→ **PROBLEM STATEMENT**: For the data that follows, return each line unchanged and drop the pictures.

→ **DATA SEGMENT**:
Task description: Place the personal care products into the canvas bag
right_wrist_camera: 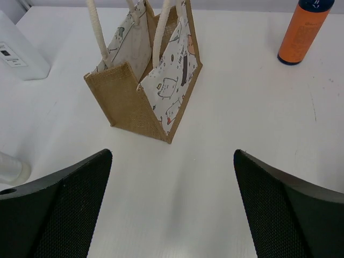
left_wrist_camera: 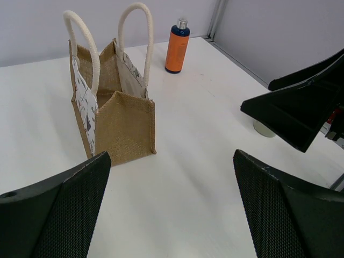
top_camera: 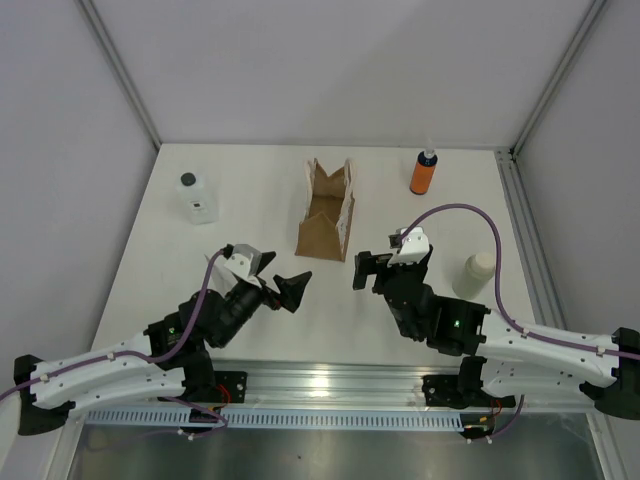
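Both hands are hovering low over the white tabletop (top_camera: pixel 400 215), and none of the bottles has been taken up yet. The left hand (top_camera: pixel 283 279) is hanging with its fingers spread wide and empty. The right hand (top_camera: pixel 360 271) is likewise released, pads apart, gripping nothing. Both are pointing toward the small upright brown canvas bag with cream loop handles (top_camera: pixel 327 210), which is standing mid-tabletop with its mouth gaping upward, between and just beyond the two hands. I am judging that central spot deliberate, since either arm can drop into it from above.

The bottles are standing upright around the bag; the overhead view is showing none inside it.
- The clear squarish bottle with dark round cap (top_camera: pixel 197 197) is sitting far left, well apart from the left hand.
- The orange bottle with dark-blue cap (top_camera: pixel 424 172) is standing far right, beyond the bag.
- The cream-white rounded bottle (top_camera: pixel 474 273) is standing just beside the right arm, outside the right hand, and is the nearest of the three.

I am reckoning the spread is giving each arm its own side: the clear one to the left, the other two to the right.
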You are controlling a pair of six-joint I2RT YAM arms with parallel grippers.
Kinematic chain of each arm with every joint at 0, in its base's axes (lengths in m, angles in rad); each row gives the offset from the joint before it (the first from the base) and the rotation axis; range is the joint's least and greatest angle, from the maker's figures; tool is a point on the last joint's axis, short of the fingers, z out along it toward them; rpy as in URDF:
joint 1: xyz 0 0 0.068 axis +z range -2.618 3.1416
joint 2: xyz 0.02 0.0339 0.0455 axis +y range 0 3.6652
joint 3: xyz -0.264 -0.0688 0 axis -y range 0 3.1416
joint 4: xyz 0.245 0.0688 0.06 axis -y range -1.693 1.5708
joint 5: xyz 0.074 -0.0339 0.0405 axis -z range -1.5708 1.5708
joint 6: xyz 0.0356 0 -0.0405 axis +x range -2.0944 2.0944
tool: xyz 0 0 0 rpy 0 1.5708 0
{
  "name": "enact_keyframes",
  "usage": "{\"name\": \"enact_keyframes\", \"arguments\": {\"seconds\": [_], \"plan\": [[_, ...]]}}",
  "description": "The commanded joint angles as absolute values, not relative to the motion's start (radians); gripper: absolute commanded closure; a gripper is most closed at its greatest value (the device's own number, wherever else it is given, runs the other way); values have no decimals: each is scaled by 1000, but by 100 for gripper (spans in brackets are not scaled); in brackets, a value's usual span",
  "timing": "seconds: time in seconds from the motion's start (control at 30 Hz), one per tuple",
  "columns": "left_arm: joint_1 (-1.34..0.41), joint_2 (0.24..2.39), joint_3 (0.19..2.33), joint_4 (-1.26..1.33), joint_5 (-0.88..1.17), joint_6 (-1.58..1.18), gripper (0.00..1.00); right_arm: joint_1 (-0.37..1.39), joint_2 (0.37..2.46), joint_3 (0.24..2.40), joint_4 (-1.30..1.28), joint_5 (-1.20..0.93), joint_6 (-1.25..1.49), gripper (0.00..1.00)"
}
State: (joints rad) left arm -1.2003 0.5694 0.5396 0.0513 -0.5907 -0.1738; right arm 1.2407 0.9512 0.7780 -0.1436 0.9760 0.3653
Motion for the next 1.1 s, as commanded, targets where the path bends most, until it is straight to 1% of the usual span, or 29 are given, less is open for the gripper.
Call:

→ **RESPONSE**:
Task description: Place the personal care products into the canvas bag
right_wrist_camera: 
left_wrist_camera: 
top_camera: 
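Both hands are hovering low over the white tabletop (top_camera: pixel 400 215), and none of the bottles has been taken up yet. The left hand (top_camera: pixel 283 279) is hanging with its fingers spread wide and empty. The right hand (top_camera: pixel 360 271) is likewise released, pads apart, gripping nothing. Both are pointing toward the small upright brown canvas bag with cream loop handles (top_camera: pixel 327 210), which is standing mid-tabletop with its mouth gaping upward, between and just beyond the two hands. I am judging that central spot deliberate, since either arm can drop into it from above.

The bottles are standing upright around the bag; the overhead view is showing none inside it.
- The clear squarish bottle with dark round cap (top_camera: pixel 197 197) is sitting far left, well apart from the left hand.
- The orange bottle with dark-blue cap (top_camera: pixel 424 172) is standing far right, beyond the bag.
- The cream-white rounded bottle (top_camera: pixel 474 273) is standing just beside the right arm, outside the right hand, and is the nearest of the three.

I am reckoning the spread is giving each arm its own side: the clear one to the left, the other two to the right.
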You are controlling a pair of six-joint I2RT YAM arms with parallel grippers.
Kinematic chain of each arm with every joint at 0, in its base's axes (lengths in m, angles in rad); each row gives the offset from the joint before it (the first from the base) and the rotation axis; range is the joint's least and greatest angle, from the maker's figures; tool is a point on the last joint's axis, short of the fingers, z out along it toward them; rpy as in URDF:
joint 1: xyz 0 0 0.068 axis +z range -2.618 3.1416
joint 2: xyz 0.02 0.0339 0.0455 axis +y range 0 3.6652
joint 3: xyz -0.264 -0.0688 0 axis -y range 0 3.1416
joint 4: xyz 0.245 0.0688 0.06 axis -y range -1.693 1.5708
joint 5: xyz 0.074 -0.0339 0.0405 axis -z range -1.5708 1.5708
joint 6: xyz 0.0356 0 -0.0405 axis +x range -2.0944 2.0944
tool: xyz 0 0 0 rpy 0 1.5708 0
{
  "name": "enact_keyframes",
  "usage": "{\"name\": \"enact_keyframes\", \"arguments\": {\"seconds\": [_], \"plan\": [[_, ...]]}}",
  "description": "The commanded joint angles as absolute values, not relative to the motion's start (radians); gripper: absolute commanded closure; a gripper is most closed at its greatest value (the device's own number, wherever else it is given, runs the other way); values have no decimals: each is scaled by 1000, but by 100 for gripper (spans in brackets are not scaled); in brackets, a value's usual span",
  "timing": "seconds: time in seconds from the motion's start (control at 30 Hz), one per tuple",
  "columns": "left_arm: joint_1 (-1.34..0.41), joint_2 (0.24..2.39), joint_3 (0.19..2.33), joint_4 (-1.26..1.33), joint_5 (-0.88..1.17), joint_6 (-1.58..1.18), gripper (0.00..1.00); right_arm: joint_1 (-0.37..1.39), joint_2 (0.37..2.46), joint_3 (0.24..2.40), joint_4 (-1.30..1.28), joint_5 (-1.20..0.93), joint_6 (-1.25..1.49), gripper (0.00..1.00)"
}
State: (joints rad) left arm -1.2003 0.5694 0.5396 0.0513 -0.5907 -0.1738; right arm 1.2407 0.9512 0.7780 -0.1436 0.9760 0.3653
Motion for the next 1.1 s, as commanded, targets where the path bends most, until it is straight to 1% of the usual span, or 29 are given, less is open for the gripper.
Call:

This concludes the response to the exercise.